If you don’t already have access to a running PostgreSQL server, you can start one using Docker this way:
docker run -d --name notes-app_postgres -p 127.0.0.1:5432:5432 -e POSTGRES_HOST_AUTH_METHOD=trust -e POSTGRES_DB=main -d postgres
This will pull a recent version of the postgres image and start an instance of it under the name notes-app_postgres and start listening for connections on localhost, port 5432. The URI for connecting to it would be postgresql://postgres@127.0.0.1/main.
- Clone the repository.
git clone --depth 1 https://github.com/roj1512/notes-app.git
- cd into the clone and create a .env file.
cd notes-app/
touch .env
- Add the required variables to the .env file you just created in the following format.

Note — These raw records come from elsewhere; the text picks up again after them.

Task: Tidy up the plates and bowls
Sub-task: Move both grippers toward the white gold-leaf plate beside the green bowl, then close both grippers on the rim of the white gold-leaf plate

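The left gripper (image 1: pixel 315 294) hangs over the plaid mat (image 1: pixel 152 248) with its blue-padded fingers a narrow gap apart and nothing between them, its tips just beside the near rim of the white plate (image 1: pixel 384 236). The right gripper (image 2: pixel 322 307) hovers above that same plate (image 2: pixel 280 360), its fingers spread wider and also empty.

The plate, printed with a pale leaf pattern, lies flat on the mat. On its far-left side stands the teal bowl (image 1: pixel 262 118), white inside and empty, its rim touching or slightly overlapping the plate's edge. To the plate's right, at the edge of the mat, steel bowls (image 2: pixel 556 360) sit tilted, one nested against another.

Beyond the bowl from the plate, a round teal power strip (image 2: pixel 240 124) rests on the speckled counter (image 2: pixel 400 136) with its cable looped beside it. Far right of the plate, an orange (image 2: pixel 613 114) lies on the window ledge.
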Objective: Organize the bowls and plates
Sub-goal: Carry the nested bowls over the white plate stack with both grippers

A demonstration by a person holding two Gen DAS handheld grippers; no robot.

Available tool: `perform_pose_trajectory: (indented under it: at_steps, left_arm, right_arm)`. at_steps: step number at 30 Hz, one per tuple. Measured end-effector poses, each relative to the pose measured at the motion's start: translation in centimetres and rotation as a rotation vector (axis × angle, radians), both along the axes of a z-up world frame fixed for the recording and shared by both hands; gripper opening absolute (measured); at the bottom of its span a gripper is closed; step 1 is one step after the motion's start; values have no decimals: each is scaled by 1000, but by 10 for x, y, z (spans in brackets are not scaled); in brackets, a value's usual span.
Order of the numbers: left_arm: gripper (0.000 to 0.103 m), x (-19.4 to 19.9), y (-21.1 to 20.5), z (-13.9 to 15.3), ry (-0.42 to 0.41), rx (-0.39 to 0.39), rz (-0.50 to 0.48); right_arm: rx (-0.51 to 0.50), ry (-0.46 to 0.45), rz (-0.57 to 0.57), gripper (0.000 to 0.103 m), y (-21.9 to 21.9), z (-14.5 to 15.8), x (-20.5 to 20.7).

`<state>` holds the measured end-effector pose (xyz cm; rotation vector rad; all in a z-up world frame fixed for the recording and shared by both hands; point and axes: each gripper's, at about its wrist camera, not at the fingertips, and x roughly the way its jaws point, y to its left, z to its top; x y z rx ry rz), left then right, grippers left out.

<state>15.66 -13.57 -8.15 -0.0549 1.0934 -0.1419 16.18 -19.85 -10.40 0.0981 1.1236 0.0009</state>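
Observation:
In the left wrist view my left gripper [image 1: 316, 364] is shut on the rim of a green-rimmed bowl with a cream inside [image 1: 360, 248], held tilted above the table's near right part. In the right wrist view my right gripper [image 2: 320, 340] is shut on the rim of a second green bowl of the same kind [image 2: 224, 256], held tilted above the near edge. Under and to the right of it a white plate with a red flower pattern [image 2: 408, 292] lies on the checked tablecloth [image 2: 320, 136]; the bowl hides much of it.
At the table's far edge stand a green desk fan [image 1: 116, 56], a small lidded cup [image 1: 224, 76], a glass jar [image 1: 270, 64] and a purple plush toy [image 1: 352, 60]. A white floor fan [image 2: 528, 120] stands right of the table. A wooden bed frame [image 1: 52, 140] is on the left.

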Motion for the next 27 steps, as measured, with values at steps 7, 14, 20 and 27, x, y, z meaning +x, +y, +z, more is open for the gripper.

BOT_TOKEN=1234567890:ABCDEFGHIJKLMNOPQRSTUVWXYZ
POSTGRESQL_URI=postgres://postgres@127.0.0.1/main
POLLING=1 # Whether to use polling
The BOT_TOKEN is the bot token @BotFather gave you. The POSTGRESQL_URI is your PostgreSQL connection URI, and it is postgres://postgres@127.0.0.1/main if you have set up your PostgreSQL server by following the above guide.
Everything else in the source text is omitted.